The Alaska oil fields are the biggest thing going around here and employ 4,000 – 6,000 people. Most of these people work 2 weeks on and 2 weeks off; companies provide housing and meals for their employees plus fly them to either Anchorage or Fairbanks as part of their salary. Most of the workers are men, with only a small percentage being women.
There are well heads running down 7,000 – 8,000 feet sitting next to every little house in the above picture, and there are more wells and drilling further off in the distance. Individual pipes run to common collection points all over the landscape. It is truly impossible to describe the area; you have to be here and see it.

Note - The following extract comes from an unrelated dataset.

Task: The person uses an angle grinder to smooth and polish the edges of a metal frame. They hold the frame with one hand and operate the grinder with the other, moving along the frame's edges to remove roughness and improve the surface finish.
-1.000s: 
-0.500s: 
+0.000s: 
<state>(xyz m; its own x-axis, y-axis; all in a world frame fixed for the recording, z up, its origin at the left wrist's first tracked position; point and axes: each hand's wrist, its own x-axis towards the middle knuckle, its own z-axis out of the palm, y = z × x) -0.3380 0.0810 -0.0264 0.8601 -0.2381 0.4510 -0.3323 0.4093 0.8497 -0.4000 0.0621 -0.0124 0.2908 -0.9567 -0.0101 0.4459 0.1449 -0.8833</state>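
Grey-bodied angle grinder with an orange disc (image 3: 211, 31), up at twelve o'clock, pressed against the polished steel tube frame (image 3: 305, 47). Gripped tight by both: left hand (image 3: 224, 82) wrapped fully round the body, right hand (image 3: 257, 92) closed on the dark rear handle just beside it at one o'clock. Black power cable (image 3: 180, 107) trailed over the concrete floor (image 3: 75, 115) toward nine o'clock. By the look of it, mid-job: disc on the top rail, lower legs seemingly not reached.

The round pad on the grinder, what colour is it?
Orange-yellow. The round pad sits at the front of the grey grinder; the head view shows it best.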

We finally made it to Prudhoe Bay. There is a lot of dark sand that has blown over from the Sag River and plenty of gravel from the oil operations. Almost all of the ice has melted, however, there was some still backed up in a protected cove or two. Just about the time we arrived some spitting rain developed but that did not deter a few of us from exiting the tour coach and walking the 100+ yards down to the bay for a photo.
There was plenty of ‘I dare you’ statements issued to everyone about stripping down and doing a polar bear dunk in the water. Finally, a fellow from New Zealand stripped and did it. When I say stripped down I do mean stripped ‘alllll theeee wayyy down’! He jumped in , went underwater, and came back up. To quote Rudyard Kippling, ‘. . . you are a better man than me Gunga Din.’
Andrew Cheyne was a fellow bicyclist that we met this morning at THE store. He had just flown in and was heading down to South America. Andrew has been on the road for quite a while and has bicycled in Russia, Mongolia, Asia, some of the middle east, and South Africa. He was quite likable, and very knowledgeable, and willing to share his ideas on solo bicycling around the world. He was somewhat of a natural born cut-up so it did not surprise me at all that he was the one to jump in to the bay sans clothing.
I am happy with my decision to switch bicycles and had forgotten how much I enjoyed riding the Bacchetta Giro 20. This immediate area is filled with substantial amounts of loose gravel, which can be difficult with a recumbent, however the bike is doing just fine. I did put a 1.75″ Schwalbe Marathon Plus on the Front and a Tour Plus on the back which adds to the traction. A trike really has some advantages when going slow up hills, and we will be experiencing some hills, however, I feel the Bacchetta will do just fine. Anyway, the die is cast and tomorrow I will see.